Dann haben offizielle Stellen und Behörden wohl die falsche Definition, die des eben nicht nur auf die sog. "Rasse" beziehen und da viel weiter und weitläufiger definieren und Sie die einzig Richtige.

Das das vällig falsch und eben nicht umfassend genug ist , erkannt man an den Bemühungen der Behörden und politischen Institutionen , die Begriffe "Rasse und "Rassismus" komplett gegen Passendere zu ersetzen.

Denn es wird immer wieder klar, das nicht nur die Rasse oder Herkunft zu Problemen und Diskriminierungen führt , sondern auch die religiöse Zugehörigkeit, die Nationalität und die Traditionen.
Deshalb ist man bei Begriffen wie Weihnachtsmarkt oder Engel ganz wachsam. Man will keine religiösen Gefühle von Minderherheiten verletzen und möchte sie lieber in Wintermärkte oder Schokoladenhohlkörperfiguren umbenennen, oder Schweinefleisch nicht mehr so vermarkten wie Halalfleisch von anderen Tieren.

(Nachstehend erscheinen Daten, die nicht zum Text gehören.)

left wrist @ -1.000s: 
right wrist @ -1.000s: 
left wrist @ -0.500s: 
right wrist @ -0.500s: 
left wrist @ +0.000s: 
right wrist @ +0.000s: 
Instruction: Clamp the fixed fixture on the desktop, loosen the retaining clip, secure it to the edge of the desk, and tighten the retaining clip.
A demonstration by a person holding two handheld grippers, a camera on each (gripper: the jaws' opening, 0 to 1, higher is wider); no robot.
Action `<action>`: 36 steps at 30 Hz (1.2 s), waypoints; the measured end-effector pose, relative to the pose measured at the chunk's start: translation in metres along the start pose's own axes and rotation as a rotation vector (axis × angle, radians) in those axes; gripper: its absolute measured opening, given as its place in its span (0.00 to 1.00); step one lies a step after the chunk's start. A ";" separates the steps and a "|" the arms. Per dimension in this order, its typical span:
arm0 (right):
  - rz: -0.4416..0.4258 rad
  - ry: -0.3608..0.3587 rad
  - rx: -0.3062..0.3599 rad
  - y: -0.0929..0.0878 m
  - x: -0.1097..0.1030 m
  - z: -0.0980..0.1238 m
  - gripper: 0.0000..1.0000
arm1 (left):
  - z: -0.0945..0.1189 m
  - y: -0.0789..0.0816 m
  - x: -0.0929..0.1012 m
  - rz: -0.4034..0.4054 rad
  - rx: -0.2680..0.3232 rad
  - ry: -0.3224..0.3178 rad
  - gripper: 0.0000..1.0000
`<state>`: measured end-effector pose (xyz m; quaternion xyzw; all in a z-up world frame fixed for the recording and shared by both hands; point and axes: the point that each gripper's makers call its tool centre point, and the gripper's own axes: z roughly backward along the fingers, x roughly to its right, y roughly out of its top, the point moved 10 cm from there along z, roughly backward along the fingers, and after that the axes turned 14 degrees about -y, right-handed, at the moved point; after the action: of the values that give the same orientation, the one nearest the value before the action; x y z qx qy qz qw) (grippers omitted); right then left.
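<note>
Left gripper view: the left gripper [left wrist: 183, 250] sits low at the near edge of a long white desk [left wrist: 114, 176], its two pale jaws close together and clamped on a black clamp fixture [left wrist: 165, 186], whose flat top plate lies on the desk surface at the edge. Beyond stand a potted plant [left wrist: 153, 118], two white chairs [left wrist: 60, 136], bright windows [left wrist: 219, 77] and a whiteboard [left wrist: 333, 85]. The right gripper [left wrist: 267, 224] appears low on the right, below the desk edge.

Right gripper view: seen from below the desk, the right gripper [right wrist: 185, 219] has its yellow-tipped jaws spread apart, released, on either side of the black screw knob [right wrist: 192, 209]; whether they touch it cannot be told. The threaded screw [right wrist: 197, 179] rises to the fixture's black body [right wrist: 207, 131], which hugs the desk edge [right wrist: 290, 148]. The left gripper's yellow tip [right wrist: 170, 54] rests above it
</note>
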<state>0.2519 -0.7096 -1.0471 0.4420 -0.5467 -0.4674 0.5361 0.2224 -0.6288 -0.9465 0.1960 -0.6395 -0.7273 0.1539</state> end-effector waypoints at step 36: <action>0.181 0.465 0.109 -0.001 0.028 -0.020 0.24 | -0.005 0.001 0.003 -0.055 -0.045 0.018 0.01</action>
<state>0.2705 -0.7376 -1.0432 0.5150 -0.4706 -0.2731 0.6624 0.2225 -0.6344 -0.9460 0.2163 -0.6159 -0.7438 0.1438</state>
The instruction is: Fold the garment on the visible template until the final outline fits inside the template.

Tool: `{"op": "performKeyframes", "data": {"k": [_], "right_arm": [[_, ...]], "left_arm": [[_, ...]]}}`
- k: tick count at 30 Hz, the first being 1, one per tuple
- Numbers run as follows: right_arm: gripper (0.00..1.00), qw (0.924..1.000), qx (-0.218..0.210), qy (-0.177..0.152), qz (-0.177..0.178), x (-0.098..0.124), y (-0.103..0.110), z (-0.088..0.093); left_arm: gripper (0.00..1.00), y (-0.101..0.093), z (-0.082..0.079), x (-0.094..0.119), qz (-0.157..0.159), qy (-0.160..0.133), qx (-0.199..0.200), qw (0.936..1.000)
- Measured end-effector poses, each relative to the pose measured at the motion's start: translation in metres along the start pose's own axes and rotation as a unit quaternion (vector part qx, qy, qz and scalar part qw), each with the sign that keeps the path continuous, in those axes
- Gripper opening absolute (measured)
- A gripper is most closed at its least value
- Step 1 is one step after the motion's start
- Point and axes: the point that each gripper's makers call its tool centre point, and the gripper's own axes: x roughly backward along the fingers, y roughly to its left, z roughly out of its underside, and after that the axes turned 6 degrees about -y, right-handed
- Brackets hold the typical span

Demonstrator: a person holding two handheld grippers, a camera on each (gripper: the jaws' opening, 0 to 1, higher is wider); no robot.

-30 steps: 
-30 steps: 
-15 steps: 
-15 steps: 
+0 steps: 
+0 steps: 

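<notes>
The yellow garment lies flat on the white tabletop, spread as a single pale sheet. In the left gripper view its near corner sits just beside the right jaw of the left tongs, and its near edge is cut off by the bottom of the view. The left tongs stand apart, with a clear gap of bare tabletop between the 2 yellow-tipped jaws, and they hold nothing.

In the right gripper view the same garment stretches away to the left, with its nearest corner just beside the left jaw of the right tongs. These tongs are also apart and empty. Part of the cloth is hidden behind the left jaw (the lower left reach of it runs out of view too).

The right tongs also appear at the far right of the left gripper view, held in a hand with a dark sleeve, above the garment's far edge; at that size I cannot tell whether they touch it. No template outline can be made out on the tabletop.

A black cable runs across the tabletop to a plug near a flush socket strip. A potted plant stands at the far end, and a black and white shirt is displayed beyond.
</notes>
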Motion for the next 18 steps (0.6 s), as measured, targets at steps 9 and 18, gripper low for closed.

Das hat nichts mit einer Rasse oder Herkunft zu tun.

Klaus Bruns

schrieb am 08.04.2021 um 17.39 Uhr:
Soweit ich weiß, wurde von der AFD die Frage gestellt, wieviele Fälle von sogenanntem Rassismus in Lübeck innerhalb eines Jahres auftraten.

Die Antwort war "ein Fall"

Ob nach den Ermittlungen dann tatsächlich dieser Vorwurf erhärtet werden konnte und ob strafrechtlich relevante Dinge passiert sind , oder ein Verfahren abgelehnt oder abgewiesen wurde, wurde dann nicht bekannt.

Man muß aber Eines feststellen; nämlich das bei Gruenen der Fokus nicht bei armen Rentnern die Flaschen sammeln , Kindern die zur Tafel müssen , oder den Folgen der Coronapolitik, wie Depressionen oder Gewalt an Frauen und Kindern liegen,usw. , sondern nur eine bestimmte Gruppe absolute Priorität hat und das bei einem bekannten Fall.
Da wird aus einer Mücke dann ein Elefant gemacht. Beschämend!